北朝鮮で、自動車のナンバープレートを新しいものに交換する作業が行われている。米政府系のラジオ・フリー・アジア(RFA)が報じた。

咸鏡北道(ハムギョンブクト)の情報筋によると、交換作業が始まったのは11月のことだ。人民保安省(警察庁)は、年末までにすべての車両を新式のナンバープレートに交換せよと命じている。

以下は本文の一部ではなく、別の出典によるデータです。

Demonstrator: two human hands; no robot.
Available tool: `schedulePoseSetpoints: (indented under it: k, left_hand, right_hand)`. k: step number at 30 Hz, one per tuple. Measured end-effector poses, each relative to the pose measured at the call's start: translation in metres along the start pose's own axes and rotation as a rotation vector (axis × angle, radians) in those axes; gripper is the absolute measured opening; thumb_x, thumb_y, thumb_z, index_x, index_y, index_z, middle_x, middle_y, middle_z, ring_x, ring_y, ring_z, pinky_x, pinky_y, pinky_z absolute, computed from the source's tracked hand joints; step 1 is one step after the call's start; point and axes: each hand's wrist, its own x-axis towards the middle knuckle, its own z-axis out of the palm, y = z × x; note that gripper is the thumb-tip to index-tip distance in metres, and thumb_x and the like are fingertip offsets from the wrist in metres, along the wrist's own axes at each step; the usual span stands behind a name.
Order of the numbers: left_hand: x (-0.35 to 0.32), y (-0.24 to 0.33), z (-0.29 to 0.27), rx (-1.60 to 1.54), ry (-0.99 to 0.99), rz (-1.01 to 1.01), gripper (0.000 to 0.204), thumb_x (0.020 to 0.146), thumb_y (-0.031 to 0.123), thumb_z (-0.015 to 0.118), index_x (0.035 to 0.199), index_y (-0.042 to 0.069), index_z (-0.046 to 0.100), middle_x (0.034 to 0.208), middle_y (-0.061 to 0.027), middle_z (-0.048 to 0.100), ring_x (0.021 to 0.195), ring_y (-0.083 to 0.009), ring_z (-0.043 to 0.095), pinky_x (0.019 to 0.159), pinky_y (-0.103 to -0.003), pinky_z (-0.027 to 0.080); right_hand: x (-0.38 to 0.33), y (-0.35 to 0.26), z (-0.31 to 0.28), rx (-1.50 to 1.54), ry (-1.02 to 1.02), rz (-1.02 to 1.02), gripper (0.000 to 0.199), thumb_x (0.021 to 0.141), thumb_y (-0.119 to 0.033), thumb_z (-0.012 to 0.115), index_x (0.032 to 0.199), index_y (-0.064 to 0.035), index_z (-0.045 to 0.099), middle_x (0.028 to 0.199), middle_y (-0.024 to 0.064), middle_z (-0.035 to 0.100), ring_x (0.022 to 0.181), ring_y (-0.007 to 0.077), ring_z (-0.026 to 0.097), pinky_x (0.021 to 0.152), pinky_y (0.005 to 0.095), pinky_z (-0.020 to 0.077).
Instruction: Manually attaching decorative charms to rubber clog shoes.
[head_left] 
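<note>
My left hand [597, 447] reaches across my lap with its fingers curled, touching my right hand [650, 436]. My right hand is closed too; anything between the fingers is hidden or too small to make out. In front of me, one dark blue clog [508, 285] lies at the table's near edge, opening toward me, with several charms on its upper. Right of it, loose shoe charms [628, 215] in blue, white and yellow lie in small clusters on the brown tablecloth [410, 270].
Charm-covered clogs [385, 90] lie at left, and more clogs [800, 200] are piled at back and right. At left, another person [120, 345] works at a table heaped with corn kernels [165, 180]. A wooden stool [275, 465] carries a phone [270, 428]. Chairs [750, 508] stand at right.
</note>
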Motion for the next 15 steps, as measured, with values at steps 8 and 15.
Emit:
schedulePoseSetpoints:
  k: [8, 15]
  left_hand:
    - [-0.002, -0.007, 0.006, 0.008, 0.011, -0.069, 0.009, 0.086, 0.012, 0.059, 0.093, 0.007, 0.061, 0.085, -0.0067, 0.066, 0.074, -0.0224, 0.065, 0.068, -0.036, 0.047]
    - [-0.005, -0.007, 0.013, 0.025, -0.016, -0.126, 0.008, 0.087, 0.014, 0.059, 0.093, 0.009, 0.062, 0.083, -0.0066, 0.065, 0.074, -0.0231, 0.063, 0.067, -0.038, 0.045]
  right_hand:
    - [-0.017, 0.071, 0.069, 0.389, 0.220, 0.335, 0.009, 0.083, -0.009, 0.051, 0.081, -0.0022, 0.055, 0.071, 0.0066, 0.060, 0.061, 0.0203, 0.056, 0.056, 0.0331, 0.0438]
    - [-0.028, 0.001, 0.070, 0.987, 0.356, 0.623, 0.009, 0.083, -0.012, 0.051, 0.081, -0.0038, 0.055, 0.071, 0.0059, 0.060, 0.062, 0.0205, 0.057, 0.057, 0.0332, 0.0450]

交換するには、保安署(警察署)の護安課(交通課)に出す申請書類を作成し、手数料に相当する額の収入印紙と共に提出する。1.5トントラックは180元(約3000円)、それより大きいトラックは230元(約3890円)、乗用車は300元(約5070円)だ。プレートが発行されたら、ドライバー自身が取りに行って、車に取り付ける。

何らかの事情で交換の手続きができない場合は、手数料と同額の収入印紙を銀行で購入し、保安署に提出すれば、「車両番号交替臨時証明書」という書類を発行してもらえる。

ところがこの新式のプレート、ドライバーからの評判は芳しくない。

現在のナンバープレートは1992年に取り入れられたもので、平壌、咸鏡北道などの地名と最高で6桁の数字からなる。白地に黒文字は国家機関の所有、黄地に黒文字は個人所有であることを示す。今回これら両方が、中国と同じ青地に黒文字に変わる。

中国に行き来することの多い北朝鮮のドライバーからは「どこの国の車か区別がつかない」「交通指揮隊員の制帽を中国の公安と似たものに変えたと思ったら、今度はナンバープレートまで中国風にするのか」と疑問の声が上がっている。

別の情報筋は、今回のナンバープレート交換作業の背景には、ナンバーの盗用問題があると見ている。正規の手続きで発行されたものではないナンバーや、登録者とは別のドライバーが運転しているケースが多く、当局が管理できなくなっているようだ。

北朝鮮の車両の台数は、2015年までの3年間で倍に増えたと言われている。市場経済化の流れや、頻繁な停電で使い物にならない鉄道に替わる交通手段、輸送手段として高速バス、ソビ車が脚光を浴びているからだ。

それに伴い、不正行為も多発している。

2015年11月には、保安員(警察官)がワイロを受け取り、偽造の運転免許証を大量に発行していた事件が発覚している。そもそも、運転免許の取得のみならず、車両の登録、ナンバープレートの発行に至るまで、ワイロなしには何も進まないのが北朝鮮の現状なのだが。